As intervenções dos bancos centrais em resposta à crise
económica provocada pela COVID-19, os mercados financeiros de liquidez, ou
seja, dinheiro público injetado em investidores e grandes corporações, com a
tese de que por "vazamento" ele acabará chegando à economia real.
Mas em vez disso, a realidade teima em
mostrar que esses fundos gigantescos invadem cada vez mais nichos do planeta e
da vida onde percebem uma oportunidade de reavaliação. E a água não será
exceção. A Blackrock, a maior gestora de fundos do mundo, administra (ou seja,
tem de investir) 6,5 triliões de euros, cerca de 5,4 vezes o PIB da Espanha, e
já possui produtos de investimento baseados na água.

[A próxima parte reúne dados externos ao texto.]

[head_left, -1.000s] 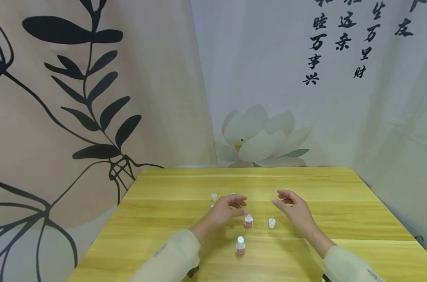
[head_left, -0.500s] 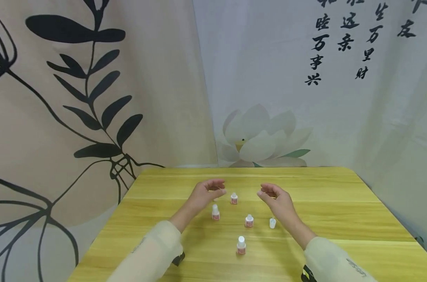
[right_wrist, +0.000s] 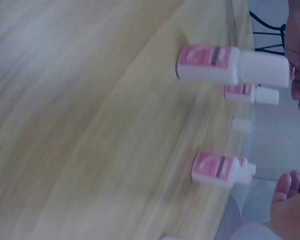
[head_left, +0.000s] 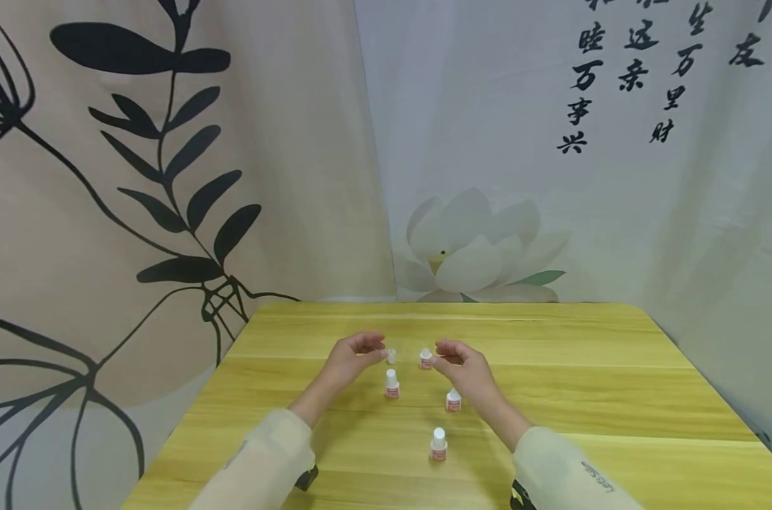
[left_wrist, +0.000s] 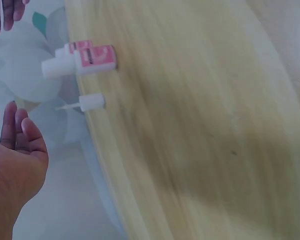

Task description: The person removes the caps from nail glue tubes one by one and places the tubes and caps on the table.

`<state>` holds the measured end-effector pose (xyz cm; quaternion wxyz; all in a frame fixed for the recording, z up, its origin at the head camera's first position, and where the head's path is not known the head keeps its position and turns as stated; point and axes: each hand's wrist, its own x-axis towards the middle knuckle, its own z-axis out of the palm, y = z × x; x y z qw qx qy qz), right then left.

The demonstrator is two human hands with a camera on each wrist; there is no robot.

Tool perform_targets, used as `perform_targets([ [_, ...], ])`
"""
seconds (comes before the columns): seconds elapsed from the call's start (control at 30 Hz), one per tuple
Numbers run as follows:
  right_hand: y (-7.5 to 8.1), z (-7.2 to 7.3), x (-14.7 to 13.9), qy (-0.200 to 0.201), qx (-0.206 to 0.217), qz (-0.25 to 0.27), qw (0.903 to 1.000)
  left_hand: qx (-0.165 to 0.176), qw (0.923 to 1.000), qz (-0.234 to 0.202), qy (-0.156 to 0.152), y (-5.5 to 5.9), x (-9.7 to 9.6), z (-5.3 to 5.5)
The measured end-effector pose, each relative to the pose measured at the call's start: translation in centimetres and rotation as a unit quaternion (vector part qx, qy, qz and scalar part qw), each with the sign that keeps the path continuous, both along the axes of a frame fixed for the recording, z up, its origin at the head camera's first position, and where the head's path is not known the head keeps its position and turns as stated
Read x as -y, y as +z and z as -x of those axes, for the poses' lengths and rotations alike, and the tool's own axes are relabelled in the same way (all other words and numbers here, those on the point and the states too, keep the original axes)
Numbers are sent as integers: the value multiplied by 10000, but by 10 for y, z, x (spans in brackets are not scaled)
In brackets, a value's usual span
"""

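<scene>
Left hand (head_left: 353,360): thumb and fingers parted, gently curved; I could make out nothing held from my remote screen.

Right hand (head_left: 470,370): thumb and fingers likewise parted, nothing gripped.

Loose brush cap (head_left: 391,356), one: stood brush-up toward the far edge of the wooden tabletop (head_left: 583,397), just beside the left fingertips; the left wrist view showed them apart.

Far uncapped bottle (head_left: 426,359), white, pink-labelled: upright toward the far edge, just beside the right thumb; I could not tell whether they touched.

Near uncapped bottle (head_left: 453,401), same make: upright, farther from that far edge, close to the right hand.

Left capped bottle (head_left: 392,384): upright, nearer the left edge than the other bottles.

Front capped bottle (head_left: 438,446): upright, nearest of the four to the near edge.

Change noted over half a second: the right hand had travelled leftward to the far uncapped bottle, and a second loose cap on the right had dropped from the head view's sight. The left hand had drawn slightly left, uncovering the brush cap. The bottles kept their places. In my judgement, attention had shifted to the far pair, with both open bottles still uncapped.
</scene>
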<state>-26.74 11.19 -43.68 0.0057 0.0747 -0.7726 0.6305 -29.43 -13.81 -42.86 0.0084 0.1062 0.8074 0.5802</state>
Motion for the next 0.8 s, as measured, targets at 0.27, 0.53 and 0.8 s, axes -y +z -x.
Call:
perform_targets([
  [0.27,-9,-1,21,260,113,5,9996,216,9994,253,-27,-14,9,-4],
  [0.53,-18,0,32,461,162,-25,9988,228,9993,274,-118,-28,9,-6],
  [0.8,-20,2,38,574,78,-178,9982,477,9977,396,-255,-43,13,-7],
])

Se os recursos da Arábia
Saudita ou do Catar que nadam em petróleo investem em renováveis em metade do
mundo, como não investir em água, por exemplo?
As ações permitem coisas essenciais para esses grandes
investidores. Primeiro, padronizam o que é negociado. Será possível comprar e
vender contratos idênticos (cada ação representa 1,23 milhão de litros de
água), que estão cotados no mercado eletrónico e todos os participantes sabem o
que estão comprando. Além disso, podem comprar e vender cada ação quantas vezes
quiserem, até no mesmo dia. E nem precisam de ter dinheiro, bastará uma pequena
parte para contribuir como garantia, entre 5% e 10%. E por se tratar de um
mercado organizado, com preços transparentes, regulados e com supervisores, é
portador de um valor mobiliário que permite investir num novo universo de investidores.
Novos investidores significam mais compradores, mais
procura. Se a oferta for a mesma, você não precisa de ser economista para
garantir que o preço da água subirá. Segundo os “especialistas”, esta subida
vai chegar a um ponto em que vai incentivar novos investimentos em centrais de
dessalinização, mais exploração de aquíferos e melhorias na rede. Pois, mas
tudo isso parte de uma premissa indesejada: que o preço deve aumentar, o preço
de um bem vital cujo acesso deve ser universal. Deixaríamos o mercado colocar
um preço nos órgãos humanos? Gostaríamos de ter ações no sangue?
O desafio da escassez de água não pode acontecer
deixando, através do preço, ser concedido a quem pode pagar mais, às indústrias
com maiores margens de lucro ou às safras mais lucrativas.
Um relatório do Citigroup de 2017 evidencia o que acaba
sendo realidade. Ele sublinhava que "definir o preço certo para a água
levaria as pessoas a desperdiçar menos, poluí-la menos e investir mais em
infraestruturas". O Citi começou expondo o problema da escassez de água,
suas causas e consequências. Não está longe de qualquer relatório das Nações
Unidas. No entanto, à medida que avançamos, descobrimos uma orientação
diferente.
O título da página 32 do relatório revela o principal
motivo para a criação da bolsa de valores de água: “Água como ativo de classe”
E afirma: “a água é escassa, mensurável e não perecível, portanto é um trunfo
para investir”, questionando “porque não vemos mais mercados de instrumentos,
como ações, sobre água”.
Nele se explica que não existe mercado global, como no caso do petróleo, devido à fragmentação dos mercados de água e à falta de ligação física entre eles. Mas a previsão é alarmante: assim como os mercados de gás eram separados fisicamente e integrados por tubos, centrais de liquefação e frotas de GNL, o mesmo acontecerá com a água. Isso, para quem pensa que o futuro não importa porque a água não pode ser transferida. Além disso, o relatório prevê que em 25-30 anos, as energias renováveis farão com que as mega-infraestruturas existentes de petróleo e gás caiam em desuso e estarão disponíveis para o comércio de água.
Luis Flores, O mercado de ações ou a vida - CTXT.